Your goal:
Please output exactly the lines from the one containing "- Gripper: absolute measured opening" through the last line of the records, both included.

Data for analysis:
Segment Open

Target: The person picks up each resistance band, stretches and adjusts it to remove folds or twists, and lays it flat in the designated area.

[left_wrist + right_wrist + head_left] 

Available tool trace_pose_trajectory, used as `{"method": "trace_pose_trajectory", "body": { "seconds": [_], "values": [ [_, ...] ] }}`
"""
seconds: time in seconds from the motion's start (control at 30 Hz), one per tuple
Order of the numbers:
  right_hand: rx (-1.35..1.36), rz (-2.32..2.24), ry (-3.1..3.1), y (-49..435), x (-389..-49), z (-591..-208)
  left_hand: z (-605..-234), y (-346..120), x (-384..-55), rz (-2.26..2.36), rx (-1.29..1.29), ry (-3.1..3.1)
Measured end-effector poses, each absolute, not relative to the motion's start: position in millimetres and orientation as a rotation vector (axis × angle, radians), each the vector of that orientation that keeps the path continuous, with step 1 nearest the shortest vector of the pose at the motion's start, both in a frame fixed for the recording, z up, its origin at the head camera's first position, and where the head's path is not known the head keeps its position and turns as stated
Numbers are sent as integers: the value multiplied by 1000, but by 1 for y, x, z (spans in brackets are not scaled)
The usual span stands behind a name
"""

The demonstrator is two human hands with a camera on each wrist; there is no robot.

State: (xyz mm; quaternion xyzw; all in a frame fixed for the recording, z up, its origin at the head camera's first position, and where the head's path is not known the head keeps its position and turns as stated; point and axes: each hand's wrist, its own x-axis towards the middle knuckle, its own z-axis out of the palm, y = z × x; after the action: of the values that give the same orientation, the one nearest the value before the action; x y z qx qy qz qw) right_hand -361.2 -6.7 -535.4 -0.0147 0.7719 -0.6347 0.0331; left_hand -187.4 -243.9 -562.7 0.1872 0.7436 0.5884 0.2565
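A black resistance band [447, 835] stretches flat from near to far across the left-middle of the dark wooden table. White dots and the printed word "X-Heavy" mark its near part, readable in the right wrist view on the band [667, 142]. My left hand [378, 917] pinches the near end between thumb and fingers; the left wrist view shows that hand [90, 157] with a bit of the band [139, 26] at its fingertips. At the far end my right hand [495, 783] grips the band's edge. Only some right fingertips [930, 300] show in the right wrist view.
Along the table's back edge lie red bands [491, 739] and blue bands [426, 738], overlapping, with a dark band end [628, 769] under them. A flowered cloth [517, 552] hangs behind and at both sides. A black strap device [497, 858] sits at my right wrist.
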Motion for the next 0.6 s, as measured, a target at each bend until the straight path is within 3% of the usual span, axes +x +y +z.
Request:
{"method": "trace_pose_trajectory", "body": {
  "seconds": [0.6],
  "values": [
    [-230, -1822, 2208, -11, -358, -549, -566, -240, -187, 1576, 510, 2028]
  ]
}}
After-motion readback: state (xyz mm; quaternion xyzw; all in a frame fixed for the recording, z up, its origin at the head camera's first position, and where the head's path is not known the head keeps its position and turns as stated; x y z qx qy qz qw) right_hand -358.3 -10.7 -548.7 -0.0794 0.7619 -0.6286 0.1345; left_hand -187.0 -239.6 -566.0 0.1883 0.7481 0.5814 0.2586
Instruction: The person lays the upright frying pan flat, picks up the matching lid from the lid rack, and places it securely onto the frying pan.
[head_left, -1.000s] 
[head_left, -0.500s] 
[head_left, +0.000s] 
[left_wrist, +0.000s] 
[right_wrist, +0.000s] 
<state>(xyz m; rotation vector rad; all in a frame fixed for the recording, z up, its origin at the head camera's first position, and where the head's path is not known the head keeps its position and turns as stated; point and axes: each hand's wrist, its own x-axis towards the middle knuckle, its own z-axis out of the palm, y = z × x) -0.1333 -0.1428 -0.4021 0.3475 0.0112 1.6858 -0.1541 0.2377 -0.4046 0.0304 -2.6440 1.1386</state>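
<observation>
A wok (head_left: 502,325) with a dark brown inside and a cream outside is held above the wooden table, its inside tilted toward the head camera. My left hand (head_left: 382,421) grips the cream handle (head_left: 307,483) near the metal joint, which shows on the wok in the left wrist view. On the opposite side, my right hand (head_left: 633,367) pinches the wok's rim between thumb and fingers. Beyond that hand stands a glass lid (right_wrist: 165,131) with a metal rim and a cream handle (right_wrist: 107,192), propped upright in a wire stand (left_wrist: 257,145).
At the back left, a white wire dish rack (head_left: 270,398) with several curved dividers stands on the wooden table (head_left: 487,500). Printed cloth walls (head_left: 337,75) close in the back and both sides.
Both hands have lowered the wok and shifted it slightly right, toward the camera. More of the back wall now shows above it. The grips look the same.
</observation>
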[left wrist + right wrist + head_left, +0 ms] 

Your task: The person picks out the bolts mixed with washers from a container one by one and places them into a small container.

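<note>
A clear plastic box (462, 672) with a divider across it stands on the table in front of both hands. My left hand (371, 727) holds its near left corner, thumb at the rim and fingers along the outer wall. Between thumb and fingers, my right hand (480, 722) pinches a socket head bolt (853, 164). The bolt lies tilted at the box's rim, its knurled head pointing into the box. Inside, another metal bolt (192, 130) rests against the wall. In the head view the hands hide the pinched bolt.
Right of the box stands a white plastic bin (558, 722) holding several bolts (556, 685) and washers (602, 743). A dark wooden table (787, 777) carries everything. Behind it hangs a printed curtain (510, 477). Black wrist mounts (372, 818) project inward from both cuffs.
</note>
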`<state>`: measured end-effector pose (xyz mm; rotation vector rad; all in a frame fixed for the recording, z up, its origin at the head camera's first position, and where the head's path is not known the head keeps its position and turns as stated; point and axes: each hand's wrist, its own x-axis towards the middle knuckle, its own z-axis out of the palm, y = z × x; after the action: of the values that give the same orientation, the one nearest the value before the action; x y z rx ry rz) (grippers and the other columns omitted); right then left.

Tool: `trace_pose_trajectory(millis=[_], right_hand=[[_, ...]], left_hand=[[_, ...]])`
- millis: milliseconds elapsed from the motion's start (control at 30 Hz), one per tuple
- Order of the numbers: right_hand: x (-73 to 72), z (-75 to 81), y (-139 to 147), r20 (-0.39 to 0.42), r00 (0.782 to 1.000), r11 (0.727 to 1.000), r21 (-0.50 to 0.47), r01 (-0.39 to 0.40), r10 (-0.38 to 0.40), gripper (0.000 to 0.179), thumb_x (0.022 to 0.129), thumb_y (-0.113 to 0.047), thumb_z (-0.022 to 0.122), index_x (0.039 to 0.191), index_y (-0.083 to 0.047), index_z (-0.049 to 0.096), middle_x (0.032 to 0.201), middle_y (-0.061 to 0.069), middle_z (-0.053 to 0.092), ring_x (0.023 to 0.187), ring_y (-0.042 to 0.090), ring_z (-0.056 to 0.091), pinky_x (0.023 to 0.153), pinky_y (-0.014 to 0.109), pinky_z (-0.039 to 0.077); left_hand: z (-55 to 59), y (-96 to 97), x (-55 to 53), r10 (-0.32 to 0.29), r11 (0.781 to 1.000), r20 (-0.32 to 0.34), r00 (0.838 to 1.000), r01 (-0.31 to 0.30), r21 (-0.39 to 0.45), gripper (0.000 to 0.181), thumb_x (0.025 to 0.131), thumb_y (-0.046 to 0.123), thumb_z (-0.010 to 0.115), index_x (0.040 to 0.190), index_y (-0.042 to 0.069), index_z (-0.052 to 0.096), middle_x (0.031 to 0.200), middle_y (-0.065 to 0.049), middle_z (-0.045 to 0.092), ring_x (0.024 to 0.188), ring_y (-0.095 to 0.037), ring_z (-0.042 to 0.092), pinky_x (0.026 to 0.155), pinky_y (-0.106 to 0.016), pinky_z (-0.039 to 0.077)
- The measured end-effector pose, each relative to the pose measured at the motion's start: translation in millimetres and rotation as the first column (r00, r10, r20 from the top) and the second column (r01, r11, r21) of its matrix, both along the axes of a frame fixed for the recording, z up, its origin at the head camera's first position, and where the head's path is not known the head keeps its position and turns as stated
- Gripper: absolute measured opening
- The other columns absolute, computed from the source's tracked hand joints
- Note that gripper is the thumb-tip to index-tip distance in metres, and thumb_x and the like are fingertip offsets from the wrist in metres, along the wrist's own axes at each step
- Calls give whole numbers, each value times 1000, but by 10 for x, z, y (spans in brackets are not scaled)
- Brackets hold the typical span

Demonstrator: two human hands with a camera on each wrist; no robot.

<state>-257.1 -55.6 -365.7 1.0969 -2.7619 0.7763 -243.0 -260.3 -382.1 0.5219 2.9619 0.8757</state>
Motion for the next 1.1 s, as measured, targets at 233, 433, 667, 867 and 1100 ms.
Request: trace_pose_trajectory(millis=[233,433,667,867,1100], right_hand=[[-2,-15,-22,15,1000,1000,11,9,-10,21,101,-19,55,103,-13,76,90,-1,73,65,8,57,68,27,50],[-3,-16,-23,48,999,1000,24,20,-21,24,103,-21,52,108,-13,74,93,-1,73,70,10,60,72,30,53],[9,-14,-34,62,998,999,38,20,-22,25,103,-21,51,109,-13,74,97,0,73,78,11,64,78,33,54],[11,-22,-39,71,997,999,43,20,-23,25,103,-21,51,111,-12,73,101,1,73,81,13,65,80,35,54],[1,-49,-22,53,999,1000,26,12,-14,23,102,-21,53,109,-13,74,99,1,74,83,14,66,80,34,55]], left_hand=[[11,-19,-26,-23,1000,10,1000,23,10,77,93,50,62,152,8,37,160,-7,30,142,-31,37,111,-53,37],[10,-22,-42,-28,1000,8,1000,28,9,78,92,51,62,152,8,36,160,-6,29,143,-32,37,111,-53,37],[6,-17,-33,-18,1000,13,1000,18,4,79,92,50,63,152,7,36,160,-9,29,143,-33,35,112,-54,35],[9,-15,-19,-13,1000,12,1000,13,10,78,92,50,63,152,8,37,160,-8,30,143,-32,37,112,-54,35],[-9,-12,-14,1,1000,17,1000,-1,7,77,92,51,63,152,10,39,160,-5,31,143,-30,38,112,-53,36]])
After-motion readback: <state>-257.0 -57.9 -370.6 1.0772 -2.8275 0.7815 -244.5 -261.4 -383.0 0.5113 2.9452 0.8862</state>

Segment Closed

Answer section:
- Gripper: absolute measured opening
- The other columns absolute, computed from the source's tracked hand joints
- Note that gripper is the thumb-tip to index-tip distance in metres, and thumb_x and the like are fingertip offsets from the wrist in metres, along the wrist's own axes at each step
- Calls give whole numbers, each value times 1000, but by 10 for x, z, y (spans in brackets are not scaled)
- Brackets hold the typical span

Demonstrator: two human hands with a camera on each wrist; no robot.

<state>-257.1 -55.6 -365.7 1.0969 -2.7619 0.7763 -243.0 -260.3 -382.1 0.5219 2.9619 0.8757</state>
Motion for the next 1.1 s, as measured, targets at 233, 433, 667, 867 and 1100 ms.
Request: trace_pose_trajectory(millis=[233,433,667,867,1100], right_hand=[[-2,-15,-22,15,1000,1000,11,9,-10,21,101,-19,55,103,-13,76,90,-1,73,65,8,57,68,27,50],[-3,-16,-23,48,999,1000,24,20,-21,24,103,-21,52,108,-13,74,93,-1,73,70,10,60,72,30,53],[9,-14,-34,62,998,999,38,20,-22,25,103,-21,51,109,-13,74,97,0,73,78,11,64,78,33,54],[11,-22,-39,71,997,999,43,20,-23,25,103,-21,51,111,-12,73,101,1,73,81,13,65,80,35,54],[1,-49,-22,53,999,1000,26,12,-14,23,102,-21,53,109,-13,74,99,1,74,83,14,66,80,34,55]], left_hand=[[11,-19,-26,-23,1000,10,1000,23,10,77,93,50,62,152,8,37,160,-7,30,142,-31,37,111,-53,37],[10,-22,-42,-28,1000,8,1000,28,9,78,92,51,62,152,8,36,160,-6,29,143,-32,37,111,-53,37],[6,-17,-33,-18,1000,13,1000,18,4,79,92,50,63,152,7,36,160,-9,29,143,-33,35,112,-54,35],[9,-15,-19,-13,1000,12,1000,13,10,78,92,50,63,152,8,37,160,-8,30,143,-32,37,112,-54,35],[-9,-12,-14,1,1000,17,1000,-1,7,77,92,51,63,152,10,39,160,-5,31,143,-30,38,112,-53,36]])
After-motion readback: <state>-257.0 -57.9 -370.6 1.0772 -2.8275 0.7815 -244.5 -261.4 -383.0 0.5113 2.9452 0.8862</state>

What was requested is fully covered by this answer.